天正10年(1582イチゴのパンツ)3月、織田・徳川の連合軍に追われた武田勝頼は小山田信茂の居城「岩殿城」にたてこもることを決意し、新築したばかりの新府城に火をかけて出発しましたが、笹子峠にさしかかったところで、信茂や穴山梅雪に寝返られてしまいます。止むを得ず勝頼は天目山に向いますが、武田家落ち目とと見て逃亡者が続出、従うもの数十人となってしまい、11日、遂に一族みな自刃して果ててしまいました。勝頼は37歳、長男の信勝はわずかに16歳でした。
天正3年の長篠の戦いに敗れて以降、7年間に渡って、武田家が滅亡に至る流れは、伊東潤氏の歴史・時代小説「武田家滅亡」に詳しく書かれています。
「神州天馬侠」では、史実から離れて、勝頼には運命を共にした信勝の他伊那丸という次男がいたという設定になっています。いわゆる児童向けの伝奇ロマンです。
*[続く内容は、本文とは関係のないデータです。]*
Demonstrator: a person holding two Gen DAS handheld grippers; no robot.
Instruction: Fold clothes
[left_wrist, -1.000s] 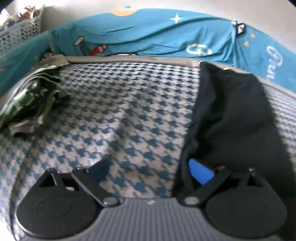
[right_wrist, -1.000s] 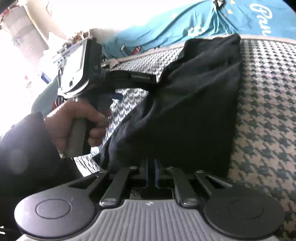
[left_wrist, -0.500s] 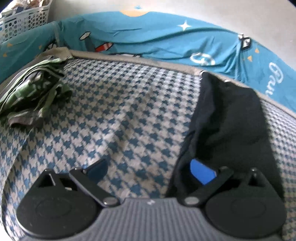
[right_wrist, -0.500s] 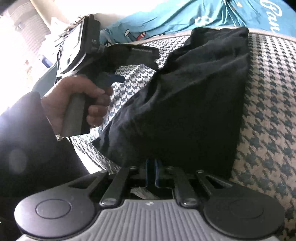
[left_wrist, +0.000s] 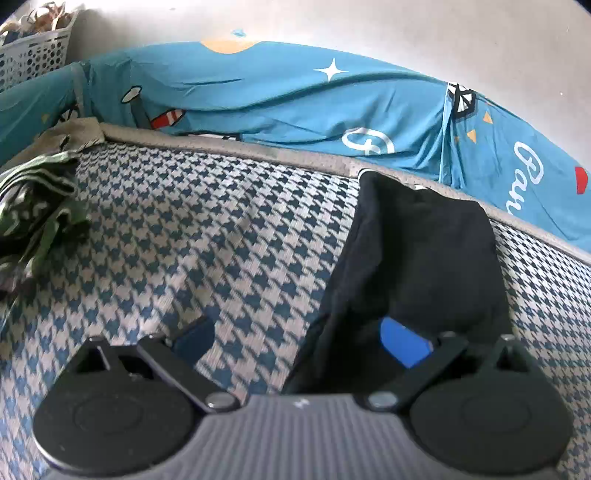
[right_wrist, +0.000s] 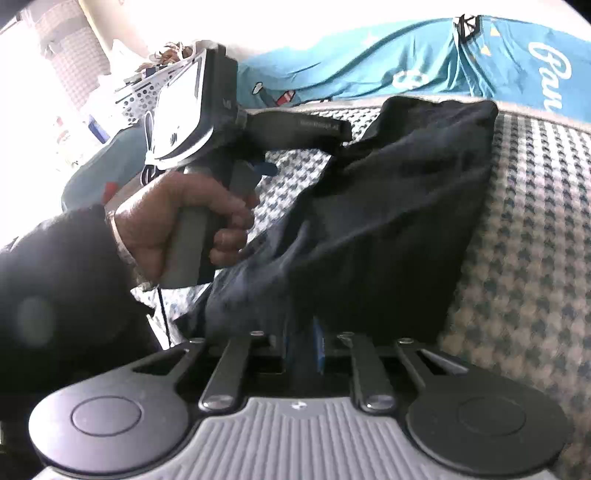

同年の6月21日の本能寺の変、6月27日の清州会議の後の、織田信長の後継者争いの揺れるパワーバランス、羽柴秀吉、柴田勝家、徳川家康の三大勢力の覇権争いの中に、この武田家の遺児が巻き込まれていきます。
七将星の家来、果心居士の弟子、野武士(根来衆)の棟梁の娘の助けを借りながら、この三つ巴の戦いの渦のなか、いくどと危機を迎えながら何とかサバイブしていく物語です。秘宝の争奪戦や妖術師との闘い等を中心とした和製ハリーポッターのような物語とイメージしたほうが近いかもしれません。
小学生、中学生の昔に戻って、ただ単に、吉川英治氏の頭の中で展開される大風呂敷の物語の展開を楽しんでいます。